→ **SUPPLIED ENTRIES**:
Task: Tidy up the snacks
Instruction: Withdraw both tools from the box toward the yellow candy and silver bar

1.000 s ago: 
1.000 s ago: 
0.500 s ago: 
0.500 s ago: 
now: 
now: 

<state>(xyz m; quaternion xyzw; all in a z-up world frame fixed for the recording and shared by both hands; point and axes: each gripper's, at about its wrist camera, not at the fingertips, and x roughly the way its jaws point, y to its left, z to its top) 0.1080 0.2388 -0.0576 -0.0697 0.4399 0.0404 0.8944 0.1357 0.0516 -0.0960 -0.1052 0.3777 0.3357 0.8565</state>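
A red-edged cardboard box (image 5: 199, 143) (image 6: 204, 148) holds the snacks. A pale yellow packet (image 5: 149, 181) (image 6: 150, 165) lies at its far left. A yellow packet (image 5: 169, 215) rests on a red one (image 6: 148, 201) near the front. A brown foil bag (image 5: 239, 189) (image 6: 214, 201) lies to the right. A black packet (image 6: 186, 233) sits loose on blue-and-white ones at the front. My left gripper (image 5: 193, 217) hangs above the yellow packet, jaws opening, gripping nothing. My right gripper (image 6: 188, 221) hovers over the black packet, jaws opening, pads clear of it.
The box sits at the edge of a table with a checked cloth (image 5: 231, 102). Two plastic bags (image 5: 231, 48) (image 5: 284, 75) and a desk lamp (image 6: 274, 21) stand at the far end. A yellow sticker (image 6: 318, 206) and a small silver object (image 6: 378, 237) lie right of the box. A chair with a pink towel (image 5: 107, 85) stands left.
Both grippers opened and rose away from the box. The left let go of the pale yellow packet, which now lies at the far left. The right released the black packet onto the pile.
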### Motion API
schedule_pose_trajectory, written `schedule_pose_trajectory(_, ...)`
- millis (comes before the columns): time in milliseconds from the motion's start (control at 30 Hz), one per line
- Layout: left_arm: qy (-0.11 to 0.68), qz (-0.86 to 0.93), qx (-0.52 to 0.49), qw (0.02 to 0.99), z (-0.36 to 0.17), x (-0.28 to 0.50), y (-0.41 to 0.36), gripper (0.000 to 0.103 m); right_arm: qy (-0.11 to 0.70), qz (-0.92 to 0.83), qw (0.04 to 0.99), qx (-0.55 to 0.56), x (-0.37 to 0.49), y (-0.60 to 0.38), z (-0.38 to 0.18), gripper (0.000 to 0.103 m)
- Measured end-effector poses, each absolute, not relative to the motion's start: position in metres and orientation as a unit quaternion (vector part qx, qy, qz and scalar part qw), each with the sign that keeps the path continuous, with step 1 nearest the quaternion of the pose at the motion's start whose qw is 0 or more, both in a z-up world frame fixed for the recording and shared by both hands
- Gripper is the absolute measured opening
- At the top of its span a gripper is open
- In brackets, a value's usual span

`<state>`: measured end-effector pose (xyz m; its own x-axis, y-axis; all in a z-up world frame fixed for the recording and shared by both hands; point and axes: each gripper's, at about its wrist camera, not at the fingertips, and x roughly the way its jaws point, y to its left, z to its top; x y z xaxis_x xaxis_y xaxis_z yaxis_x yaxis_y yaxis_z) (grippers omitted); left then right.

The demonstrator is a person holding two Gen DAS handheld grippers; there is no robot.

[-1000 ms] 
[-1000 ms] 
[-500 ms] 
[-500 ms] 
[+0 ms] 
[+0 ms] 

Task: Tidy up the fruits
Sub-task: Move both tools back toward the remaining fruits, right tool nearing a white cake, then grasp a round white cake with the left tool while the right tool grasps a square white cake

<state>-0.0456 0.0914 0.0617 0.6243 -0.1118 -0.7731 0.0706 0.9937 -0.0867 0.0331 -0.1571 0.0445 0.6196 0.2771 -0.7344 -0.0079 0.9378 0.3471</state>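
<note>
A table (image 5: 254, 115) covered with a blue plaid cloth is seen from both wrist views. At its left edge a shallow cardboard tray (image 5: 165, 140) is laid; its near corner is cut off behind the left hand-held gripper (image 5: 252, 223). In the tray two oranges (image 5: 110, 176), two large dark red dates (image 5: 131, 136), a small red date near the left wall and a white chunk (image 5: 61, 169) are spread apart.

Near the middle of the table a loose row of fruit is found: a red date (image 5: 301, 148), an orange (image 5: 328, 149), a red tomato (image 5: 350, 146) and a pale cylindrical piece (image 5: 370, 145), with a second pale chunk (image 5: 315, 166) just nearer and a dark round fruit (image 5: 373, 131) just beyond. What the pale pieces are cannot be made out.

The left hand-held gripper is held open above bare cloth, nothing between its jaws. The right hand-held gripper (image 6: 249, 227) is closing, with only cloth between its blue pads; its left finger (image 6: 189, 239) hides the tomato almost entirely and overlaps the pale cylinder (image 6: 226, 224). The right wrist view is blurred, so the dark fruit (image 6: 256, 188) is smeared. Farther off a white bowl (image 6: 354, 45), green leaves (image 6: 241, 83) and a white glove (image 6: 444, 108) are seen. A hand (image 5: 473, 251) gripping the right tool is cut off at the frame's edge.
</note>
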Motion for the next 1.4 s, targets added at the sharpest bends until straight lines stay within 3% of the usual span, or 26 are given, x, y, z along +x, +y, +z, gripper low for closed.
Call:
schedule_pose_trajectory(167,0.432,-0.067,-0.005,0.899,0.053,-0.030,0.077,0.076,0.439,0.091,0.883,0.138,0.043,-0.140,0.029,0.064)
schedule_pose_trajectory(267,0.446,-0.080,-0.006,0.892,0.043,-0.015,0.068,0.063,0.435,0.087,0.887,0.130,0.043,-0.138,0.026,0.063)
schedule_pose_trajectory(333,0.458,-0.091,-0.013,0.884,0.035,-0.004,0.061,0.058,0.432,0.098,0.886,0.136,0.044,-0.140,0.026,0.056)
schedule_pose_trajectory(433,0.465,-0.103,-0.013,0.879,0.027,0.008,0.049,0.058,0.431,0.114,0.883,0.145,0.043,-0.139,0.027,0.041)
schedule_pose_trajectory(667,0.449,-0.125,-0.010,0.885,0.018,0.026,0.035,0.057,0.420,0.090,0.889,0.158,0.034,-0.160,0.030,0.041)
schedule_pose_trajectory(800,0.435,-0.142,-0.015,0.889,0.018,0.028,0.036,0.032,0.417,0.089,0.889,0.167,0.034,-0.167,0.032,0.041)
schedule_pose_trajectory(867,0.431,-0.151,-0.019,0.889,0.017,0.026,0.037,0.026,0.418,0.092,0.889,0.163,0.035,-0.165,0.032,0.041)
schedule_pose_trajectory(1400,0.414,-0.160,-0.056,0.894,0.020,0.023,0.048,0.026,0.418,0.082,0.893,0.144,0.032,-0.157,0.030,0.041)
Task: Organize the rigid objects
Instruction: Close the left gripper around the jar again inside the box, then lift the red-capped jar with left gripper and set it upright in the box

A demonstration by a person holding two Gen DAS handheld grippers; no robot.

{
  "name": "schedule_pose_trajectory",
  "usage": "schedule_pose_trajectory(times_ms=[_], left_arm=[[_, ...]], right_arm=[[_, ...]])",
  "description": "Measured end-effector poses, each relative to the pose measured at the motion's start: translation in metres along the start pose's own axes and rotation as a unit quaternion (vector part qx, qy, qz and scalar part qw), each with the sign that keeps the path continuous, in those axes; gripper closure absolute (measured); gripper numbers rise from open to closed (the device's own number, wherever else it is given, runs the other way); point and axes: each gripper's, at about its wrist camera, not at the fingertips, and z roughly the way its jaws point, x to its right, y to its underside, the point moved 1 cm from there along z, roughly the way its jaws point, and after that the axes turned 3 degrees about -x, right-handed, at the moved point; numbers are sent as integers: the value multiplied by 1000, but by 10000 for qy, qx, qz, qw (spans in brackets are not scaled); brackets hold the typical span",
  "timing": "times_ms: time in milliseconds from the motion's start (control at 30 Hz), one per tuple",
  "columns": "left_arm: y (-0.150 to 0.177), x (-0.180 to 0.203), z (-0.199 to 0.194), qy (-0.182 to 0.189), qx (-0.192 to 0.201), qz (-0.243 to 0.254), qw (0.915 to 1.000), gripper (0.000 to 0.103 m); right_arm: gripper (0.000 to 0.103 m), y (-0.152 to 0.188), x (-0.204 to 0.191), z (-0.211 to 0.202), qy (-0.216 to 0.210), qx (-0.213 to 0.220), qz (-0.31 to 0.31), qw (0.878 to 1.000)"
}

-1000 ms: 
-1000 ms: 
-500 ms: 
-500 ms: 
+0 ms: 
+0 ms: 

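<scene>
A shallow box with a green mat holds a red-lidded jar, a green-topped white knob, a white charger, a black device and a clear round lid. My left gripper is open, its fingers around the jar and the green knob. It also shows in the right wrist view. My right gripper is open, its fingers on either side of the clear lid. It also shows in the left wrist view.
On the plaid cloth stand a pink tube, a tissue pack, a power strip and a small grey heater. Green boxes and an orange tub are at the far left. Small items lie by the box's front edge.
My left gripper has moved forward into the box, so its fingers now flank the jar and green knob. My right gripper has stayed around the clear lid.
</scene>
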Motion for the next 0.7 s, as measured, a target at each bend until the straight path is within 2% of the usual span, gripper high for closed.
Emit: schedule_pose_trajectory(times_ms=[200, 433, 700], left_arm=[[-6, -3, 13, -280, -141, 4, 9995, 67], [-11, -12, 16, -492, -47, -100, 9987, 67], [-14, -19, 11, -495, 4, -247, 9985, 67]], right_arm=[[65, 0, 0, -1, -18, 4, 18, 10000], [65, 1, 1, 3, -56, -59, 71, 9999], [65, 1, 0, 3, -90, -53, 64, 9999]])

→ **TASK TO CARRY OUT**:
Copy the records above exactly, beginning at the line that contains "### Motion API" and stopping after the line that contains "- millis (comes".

→ **WRITTEN ANSWER**:
### Motion API
schedule_pose_trajectory, written `schedule_pose_trajectory(_, ...)`
- millis (comes before the columns): time in milliseconds from the motion's start (control at 30 Hz), one per line

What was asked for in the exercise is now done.